## Work to complete
Copy the records below exactly as they are written.

## Records for the task
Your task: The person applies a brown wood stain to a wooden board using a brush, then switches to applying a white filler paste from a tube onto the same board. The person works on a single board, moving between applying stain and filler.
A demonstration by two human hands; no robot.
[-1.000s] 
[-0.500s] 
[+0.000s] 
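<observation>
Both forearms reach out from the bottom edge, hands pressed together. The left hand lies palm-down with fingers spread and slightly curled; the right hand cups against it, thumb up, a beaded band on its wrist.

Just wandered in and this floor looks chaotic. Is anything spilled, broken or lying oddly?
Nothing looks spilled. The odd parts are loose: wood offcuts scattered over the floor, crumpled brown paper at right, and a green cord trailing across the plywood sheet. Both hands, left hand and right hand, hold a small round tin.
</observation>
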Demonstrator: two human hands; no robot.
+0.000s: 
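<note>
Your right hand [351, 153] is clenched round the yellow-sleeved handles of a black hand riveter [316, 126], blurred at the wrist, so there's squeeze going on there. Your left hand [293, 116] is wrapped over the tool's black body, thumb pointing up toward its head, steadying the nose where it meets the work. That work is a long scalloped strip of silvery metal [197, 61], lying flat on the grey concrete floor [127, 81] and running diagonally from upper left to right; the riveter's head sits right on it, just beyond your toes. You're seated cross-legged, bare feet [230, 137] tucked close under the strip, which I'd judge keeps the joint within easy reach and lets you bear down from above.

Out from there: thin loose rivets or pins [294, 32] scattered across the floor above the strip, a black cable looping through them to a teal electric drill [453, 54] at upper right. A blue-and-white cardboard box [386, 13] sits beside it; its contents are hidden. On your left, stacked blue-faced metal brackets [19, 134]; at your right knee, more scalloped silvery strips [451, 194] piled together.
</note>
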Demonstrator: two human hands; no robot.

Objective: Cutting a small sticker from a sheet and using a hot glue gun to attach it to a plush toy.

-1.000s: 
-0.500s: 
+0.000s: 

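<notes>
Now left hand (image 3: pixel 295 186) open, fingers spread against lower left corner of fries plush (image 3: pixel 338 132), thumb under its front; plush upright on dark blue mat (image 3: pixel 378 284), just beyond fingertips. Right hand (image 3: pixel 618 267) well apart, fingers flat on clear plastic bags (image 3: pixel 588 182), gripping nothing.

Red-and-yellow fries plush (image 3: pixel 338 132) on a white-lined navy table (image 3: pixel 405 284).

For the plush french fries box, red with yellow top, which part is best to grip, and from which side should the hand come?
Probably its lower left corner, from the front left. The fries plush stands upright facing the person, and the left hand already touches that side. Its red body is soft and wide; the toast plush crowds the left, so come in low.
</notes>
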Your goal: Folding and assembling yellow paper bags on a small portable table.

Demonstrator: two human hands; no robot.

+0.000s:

## Output of the task
Your task: The person applies a brown wood stain to a wooden board using a brush, then switches to applying a white filler paste from a tube onto the same board. The person works on a single board, moving between applying stain and filler.
A demonstration by two human hands; no robot.
[-1.000s] 
[-0.500s] 
[+0.000s] 
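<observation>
Both forearms reach out from the bottom edge, hands pressed together. The left hand lies palm-down with fingers spread and slightly curled; the right hand cups against it, thumb up, a beaded band on its wrist.

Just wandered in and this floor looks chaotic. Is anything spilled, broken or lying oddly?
Nothing looks spilled. The odd parts are loose: wood offcuts scattered over the floor, crumpled brown paper at right, and a green cord trailing across the plywood sheet. Both hands, left hand and right hand, hold a small round tin.
</observation>
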Demonstrator: two human hands; no robot.
+0.000s: 
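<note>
Your right hand [351, 153] is clenched round the yellow-sleeved handles of a black hand riveter [316, 126], blurred at the wrist, so there's squeeze going on there. Your left hand [293, 116] is wrapped over the tool's black body, thumb pointing up toward its head, steadying the nose where it meets the work. That work is a long scalloped strip of silvery metal [197, 61], lying flat on the grey concrete floor [127, 81] and running diagonally from upper left to right; the riveter's head sits right on it, just beyond your toes. You're seated cross-legged, bare feet [230, 137] tucked close under the strip, which I'd judge keeps the joint within easy reach and lets you bear down from above.

Out from there: thin loose rivets or pins [294, 32] scattered across the floor above the strip, a black cable looping through them to a teal electric drill [453, 54] at upper right. A blue-and-white cardboard box [386, 13] sits beside it; its contents are hidden. On your left, stacked blue-faced metal brackets [19, 134]; at your right knee, more scalloped silvery strips [451, 194] piled together.
</note>
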Demonstrator: two human hands; no robot.

Objective: Cutting a small sticker from a sheet and using a hot glue gun to attach it to a plush toy.

-1.000s: 
-0.500s: 
+0.000s: 

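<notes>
Now left hand (image 3: pixel 295 186) open, fingers spread against lower left corner of fries plush (image 3: pixel 338 132), thumb under its front; plush upright on dark blue mat (image 3: pixel 378 284), just beyond fingertips. Right hand (image 3: pixel 618 267) well apart, fingers flat on clear plastic bags (image 3: pixel 588 182), gripping nothing.

Red-and-yellow fries plush (image 3: pixel 338 132) on a white-lined navy table (image 3: pixel 405 284).

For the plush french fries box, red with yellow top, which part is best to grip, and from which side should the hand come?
Probably its lower left corner, from the front left. The fries plush stands upright facing the person, and the left hand already touches that side. Its red body is soft and wide; the toast plush crowds the left, so come in low.
</notes>
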Your goal: Folding and assembling yellow paper bags on a small portable table.

Demonstrator: two human hands; no robot.

+0.000s:

This answer is complete as written.